_Task brief:_ Find the line with "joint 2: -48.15" and the line with "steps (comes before" in the entries below; output exactly those two lines, every line between them, and no others.
=== Section Start ===
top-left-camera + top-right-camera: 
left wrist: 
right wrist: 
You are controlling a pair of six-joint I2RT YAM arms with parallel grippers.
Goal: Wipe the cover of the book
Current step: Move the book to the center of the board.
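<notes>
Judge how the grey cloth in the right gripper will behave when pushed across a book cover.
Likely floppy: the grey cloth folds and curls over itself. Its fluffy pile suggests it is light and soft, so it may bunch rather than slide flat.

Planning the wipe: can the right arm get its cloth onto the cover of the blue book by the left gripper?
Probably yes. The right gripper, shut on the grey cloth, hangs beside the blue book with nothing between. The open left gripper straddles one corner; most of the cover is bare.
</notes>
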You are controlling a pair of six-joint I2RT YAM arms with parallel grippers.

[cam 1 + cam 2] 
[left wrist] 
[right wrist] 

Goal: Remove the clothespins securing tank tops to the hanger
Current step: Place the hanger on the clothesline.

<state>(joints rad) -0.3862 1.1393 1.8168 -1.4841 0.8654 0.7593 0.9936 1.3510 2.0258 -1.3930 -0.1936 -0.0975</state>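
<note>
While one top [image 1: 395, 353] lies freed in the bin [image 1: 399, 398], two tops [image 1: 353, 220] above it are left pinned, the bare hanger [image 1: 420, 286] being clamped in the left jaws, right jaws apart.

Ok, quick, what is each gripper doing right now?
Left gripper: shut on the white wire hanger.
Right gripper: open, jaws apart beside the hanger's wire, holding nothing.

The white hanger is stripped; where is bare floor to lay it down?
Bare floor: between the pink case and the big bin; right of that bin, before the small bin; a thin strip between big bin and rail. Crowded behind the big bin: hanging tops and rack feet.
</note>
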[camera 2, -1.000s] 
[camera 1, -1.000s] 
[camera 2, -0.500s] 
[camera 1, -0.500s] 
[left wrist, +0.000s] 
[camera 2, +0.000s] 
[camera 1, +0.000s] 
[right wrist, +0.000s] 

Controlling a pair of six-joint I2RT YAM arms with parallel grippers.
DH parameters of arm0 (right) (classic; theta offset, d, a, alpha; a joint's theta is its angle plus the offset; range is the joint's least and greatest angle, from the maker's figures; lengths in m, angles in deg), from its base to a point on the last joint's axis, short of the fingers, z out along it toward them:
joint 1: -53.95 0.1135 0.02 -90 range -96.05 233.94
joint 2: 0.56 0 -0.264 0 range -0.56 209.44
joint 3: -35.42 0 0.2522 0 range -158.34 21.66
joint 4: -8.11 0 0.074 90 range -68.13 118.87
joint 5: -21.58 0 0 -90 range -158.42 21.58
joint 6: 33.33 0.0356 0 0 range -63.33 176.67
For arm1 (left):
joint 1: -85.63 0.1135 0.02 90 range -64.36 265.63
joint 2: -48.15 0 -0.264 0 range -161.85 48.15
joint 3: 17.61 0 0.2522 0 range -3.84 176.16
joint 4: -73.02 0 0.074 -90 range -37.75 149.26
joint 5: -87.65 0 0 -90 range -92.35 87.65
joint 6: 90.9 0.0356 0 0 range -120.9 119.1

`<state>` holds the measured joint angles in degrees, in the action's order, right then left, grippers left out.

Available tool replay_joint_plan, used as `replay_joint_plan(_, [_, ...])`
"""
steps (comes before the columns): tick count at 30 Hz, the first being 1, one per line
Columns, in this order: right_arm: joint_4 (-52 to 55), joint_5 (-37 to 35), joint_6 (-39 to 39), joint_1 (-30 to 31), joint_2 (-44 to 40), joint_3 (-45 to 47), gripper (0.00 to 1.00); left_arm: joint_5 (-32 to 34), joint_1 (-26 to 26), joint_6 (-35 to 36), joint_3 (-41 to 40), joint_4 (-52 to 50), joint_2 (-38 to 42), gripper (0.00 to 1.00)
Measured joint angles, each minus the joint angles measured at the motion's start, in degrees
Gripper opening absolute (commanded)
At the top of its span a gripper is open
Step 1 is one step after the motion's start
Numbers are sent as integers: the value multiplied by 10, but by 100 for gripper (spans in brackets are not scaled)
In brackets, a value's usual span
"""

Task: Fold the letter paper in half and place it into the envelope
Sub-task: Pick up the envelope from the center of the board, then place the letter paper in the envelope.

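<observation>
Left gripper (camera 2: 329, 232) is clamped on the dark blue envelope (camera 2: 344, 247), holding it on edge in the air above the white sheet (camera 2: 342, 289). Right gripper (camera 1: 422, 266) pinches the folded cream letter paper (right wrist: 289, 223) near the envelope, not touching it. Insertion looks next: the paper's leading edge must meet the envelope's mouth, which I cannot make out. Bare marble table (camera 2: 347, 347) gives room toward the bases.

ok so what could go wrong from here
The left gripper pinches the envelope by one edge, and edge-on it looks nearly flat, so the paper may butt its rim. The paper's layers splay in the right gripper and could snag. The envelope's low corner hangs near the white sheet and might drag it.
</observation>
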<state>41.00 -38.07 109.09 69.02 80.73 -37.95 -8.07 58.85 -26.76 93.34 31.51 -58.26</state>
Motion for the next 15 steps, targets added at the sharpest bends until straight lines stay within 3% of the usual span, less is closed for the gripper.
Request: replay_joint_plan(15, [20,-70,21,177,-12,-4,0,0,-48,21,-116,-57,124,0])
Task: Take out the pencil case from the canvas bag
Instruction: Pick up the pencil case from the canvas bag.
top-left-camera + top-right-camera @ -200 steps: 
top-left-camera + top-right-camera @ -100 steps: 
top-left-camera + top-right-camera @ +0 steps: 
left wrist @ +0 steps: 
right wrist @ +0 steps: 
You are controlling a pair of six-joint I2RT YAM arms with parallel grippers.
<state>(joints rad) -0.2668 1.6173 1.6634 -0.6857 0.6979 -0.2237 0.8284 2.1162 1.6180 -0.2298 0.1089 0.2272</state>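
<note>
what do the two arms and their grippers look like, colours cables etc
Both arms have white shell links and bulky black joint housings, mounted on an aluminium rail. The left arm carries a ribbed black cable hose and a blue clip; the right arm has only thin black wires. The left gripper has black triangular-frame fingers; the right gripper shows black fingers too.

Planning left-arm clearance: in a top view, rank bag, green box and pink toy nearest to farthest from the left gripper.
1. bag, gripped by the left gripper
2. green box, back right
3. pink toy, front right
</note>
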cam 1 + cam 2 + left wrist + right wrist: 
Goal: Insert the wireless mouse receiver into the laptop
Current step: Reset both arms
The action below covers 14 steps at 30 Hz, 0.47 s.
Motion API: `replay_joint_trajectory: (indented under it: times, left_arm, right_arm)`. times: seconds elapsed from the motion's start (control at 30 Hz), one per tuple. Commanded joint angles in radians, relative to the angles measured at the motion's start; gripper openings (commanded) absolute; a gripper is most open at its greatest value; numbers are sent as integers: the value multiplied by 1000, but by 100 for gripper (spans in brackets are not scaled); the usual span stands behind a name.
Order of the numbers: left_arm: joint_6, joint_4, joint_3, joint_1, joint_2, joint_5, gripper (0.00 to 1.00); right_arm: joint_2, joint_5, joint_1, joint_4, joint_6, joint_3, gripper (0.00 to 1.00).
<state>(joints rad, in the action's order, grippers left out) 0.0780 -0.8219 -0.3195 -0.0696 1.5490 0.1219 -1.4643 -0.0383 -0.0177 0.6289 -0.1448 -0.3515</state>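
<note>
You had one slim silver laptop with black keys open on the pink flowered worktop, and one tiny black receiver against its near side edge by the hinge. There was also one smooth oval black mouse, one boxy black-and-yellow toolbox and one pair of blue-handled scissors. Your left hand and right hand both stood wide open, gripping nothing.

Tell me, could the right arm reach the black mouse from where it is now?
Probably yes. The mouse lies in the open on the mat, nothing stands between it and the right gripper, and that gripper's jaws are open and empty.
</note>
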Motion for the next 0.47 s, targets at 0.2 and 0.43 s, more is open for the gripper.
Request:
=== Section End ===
_Task solution:_
joint 2: -48.15 0 -0.264 0 range -161.85 48.15
joint 3: 17.61 0 0.2522 0 range -3.84 176.16
joint 4: -73.02 0 0.074 -90 range -37.75 149.26
joint 5: -87.65 0 0 -90 range -92.35 87.65
joint 6: 90.9 0.0356 0 0 range -120.9 119.1

`<state>` holds the measured joint angles in degrees, in the action's order, right then left, grippers left out.

Available tool replay_joint_plan, used as `replay_joint_plan(_, [_, ...])`
"""
steps (comes before the columns): tick count at 30 Hz, the first being 1, one per line

There is nothing more to the exercise.